A report in the week-end edition of the Wall Street Journal dated Saturday/Sunday, October 27 - 28, 2007--that Moody’s, Standard & Poor and Fitch are being investigated in connection with potential antitrust violations--sheds light on potential abuses that may account for the recent precipitous round of rating downgrades by these same agencies. According to the REPORT, the Connecticut Attorney General’s office has issued subpoenas to the three rating agencies in connection with the alleged practice of “unsolicited ratings, “notching,” and “exclusive contracts.” CLICK HERE FOR FULL ARTICLE.

"There are allegatuions that some raters conduct an unsolicited rating and then demand the issuer pay for it or face a possible poor rating," the attorney general said. Notching is when raters allegedly threaten to downgrade an issuer's debt unless they get a contract to rate the issuer's entire debt pool, even if parts already have been assessed by another agency.
Exclusive contracts give issuers discounts for having all their debt rated by a single agency. "Such agreements may hinder competition by locking out other debt raters," the attorney general said.

These practices, if they did occur, are designed to do anything but ensure accurate classification of residential mortgage backed securities, such as collateralized debt obligations (CDOs). Whether the alleged practices violate antitrust laws or not, they could and would have resulted in inaccurate and misleading ratings upon which investors relied in purchasing CDOs, which have been sold in the billions. Such practices would also explain why many such products have been substantially downgraded only a few months after receiving a favorable rating.

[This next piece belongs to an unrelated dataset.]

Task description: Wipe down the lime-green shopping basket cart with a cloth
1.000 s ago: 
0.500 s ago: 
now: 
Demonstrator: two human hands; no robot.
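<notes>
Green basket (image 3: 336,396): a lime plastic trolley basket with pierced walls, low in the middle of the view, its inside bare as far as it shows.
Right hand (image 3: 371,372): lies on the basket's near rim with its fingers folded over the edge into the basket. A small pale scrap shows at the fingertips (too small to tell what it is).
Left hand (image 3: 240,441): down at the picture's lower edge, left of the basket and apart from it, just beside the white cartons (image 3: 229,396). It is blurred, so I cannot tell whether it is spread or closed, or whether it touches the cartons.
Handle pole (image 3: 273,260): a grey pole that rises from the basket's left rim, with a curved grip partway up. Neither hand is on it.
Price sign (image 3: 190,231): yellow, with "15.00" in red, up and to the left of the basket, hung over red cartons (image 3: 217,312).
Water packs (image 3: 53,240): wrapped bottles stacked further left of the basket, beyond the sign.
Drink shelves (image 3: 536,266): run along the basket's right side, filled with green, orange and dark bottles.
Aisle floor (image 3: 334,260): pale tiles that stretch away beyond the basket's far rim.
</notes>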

In fact, the same Wall Street Journal edition carries a report with the headline “CDO Ratings Are Whacked By Moody’s: AAA to Junk in a Day Raises More Questions About Credit Arbiters.” The Journal announces $8.3 billion of DOWNGRADES by Moody’s primarily in connection with mortgage back securities. In one instance a $843 million CDO slice, known as a tranche, and having a AAA rating (which means first call on the income stream of a mortgage loan pool) was downgraded “10 notches to a junk rating of Ba1.” Another $229 million AAA tranche was cut “14 notches to a junk rating of B2.”

These kinds of changes can lead to a distress sale by purchasers, such as insurance companies, pension funds, and hospital or educational non-profits, who are required to hold rated investments by regulatory mandate or by the terms of their established investment policy.